PROBLEM DESCRIPTION: Set down all of the lines below exactly as they are given.

▼

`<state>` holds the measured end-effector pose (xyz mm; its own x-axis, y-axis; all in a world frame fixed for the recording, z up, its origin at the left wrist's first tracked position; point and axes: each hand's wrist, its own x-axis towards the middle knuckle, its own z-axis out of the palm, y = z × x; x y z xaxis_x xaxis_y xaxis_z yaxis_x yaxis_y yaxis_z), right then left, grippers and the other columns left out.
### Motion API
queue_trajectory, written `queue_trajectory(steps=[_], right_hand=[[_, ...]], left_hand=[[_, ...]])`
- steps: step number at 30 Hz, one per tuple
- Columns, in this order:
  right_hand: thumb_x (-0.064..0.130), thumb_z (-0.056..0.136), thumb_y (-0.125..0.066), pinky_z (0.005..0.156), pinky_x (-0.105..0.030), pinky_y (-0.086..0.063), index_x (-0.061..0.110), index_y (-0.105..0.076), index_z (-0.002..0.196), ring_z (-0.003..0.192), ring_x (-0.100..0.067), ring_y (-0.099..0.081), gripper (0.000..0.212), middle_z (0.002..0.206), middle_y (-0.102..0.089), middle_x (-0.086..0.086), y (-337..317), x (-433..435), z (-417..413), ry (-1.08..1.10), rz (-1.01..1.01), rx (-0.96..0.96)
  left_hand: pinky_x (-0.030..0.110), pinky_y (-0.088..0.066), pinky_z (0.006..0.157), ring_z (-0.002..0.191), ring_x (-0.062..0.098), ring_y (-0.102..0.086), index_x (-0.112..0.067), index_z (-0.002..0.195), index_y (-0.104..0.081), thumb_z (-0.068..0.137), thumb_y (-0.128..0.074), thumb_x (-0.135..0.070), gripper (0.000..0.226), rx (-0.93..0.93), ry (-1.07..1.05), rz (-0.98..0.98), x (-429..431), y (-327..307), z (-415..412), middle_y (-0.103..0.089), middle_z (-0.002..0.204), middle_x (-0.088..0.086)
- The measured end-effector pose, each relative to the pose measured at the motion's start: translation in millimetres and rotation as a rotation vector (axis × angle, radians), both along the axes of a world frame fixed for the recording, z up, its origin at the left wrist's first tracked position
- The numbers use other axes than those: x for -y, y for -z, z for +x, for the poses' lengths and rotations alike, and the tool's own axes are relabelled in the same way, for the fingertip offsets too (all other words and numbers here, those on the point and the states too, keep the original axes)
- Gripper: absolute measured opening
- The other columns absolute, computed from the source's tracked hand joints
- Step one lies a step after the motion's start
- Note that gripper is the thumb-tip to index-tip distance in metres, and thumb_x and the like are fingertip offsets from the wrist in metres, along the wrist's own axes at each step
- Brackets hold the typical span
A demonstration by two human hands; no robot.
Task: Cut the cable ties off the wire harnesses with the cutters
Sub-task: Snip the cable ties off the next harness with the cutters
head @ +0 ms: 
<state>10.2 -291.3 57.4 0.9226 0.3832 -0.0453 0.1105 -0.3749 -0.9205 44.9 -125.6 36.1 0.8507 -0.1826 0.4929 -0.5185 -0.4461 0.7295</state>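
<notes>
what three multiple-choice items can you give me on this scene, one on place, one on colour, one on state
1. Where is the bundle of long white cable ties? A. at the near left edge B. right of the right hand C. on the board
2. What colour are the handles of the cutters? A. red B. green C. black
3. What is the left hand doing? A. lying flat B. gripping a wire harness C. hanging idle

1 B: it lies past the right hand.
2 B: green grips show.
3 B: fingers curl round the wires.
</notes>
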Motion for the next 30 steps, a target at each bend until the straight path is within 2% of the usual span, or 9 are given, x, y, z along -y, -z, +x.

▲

SOLUTION TO THE EXERCISE:
`<state>` holds the measured end-effector pose (xyz mm; its own x-axis, y-axis; all in a world frame fixed for the recording, z up, its origin at the left wrist's first tracked position; point and axes: each hand's wrist, its own x-axis towards the middle knuckle, its own z-axis out of the palm, y = z × x; x y z xaxis_x xaxis_y xaxis_z yaxis_x yaxis_y yaxis_z), right then left, grippers and the other columns left out.
### Motion API
queue_trajectory, written `queue_trajectory(steps=[_], right_hand=[[_, ...]], left_hand=[[_, ...]])`
- steps: step number at 30 Hz, one per tuple
- Columns, in this order:
  right_hand: thumb_x (-0.064..0.130), thumb_z (-0.056..0.136), thumb_y (-0.125..0.066), pinky_z (0.005..0.156), pinky_x (-0.105..0.030), pinky_y (-0.086..0.063), index_x (-0.061..0.110), index_y (-0.105..0.076), index_z (-0.002..0.196), ring_z (-0.003..0.192), ring_x (-0.100..0.067), ring_y (-0.099..0.081), gripper (0.000..0.212), middle_z (0.002..0.206), middle_y (-0.102..0.089), middle_x (-0.086..0.086), y (-337..317), x (-433..435), z (-417..413), ry (-1.08..1.10), rz (-1.01..1.01), rx (-0.96..0.96)
  left_hand: pinky_x (-0.030..0.110), pinky_y (-0.088..0.066), pinky_z (0.006..0.157), ring_z (-0.002..0.191), ring_x (-0.062..0.098), ring_y (-0.102..0.086), index_x (-0.112..0.067), index_z (-0.002..0.195), index_y (-0.104..0.081), thumb_z (-0.068..0.137), thumb_y (-0.128..0.074), thumb_x (-0.135..0.070), gripper (0.000..0.226), rx (-0.93..0.93), ry (-1.07..1.05), rz (-0.98..0.98), x (-429..431), y (-327..307), z (-415..412), middle_y (-0.103..0.089), middle_z (-0.002..0.204), middle_x (-0.088..0.086)
- The measured end-effector pose, each relative to the pose measured at the motion's start: translation in millimetres and rotation as a rotation vector (axis × angle, radians), both along the axes of a world frame fixed for the recording, z up, its origin at the left wrist's first tracked position
- The numbers use other axes than those: x for -y, y for -z, z for +x, for the poses' lengths and rotations alike, and the tool's own axes are relabelled in the same way, for the fingertip offsets too (all other words and numbers here, those on the point and the states too, keep the original axes)
- Gripper: absolute measured opening
- The other columns absolute, computed from the source's tracked hand joints
- Step one lies a step after the motion's start
- Note that gripper is the thumb-tip to index-tip distance in metres, and thumb_x and the like are fingertip offsets from the wrist in metres, along the wrist's own axes at each step
- Brackets hold the typical span
A demonstration by two human hands; no robot.
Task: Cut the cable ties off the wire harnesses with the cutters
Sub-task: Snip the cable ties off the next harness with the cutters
head @ +0 ms: 
<state>10.2 -291.3 57.4 0.9226 0.3832 -0.0453 0.1105 -0.3749 -0.9205 44.9 -125.6 36.1 0.8507 -0.1826 0.4929 -0.5185 -0.4461 0.7295</state>
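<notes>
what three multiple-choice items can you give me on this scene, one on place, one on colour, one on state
1. Where is the bundle of long white cable ties? A. at the near left edge B. right of the right hand C. on the board
2. What colour are the handles of the cutters? A. red B. green C. black
3. What is the left hand doing? A. lying flat B. gripping a wire harness C. hanging idle

1 B: it lies past the right hand.
2 B: green grips show.
3 B: fingers curl round the wires.
</notes>
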Motion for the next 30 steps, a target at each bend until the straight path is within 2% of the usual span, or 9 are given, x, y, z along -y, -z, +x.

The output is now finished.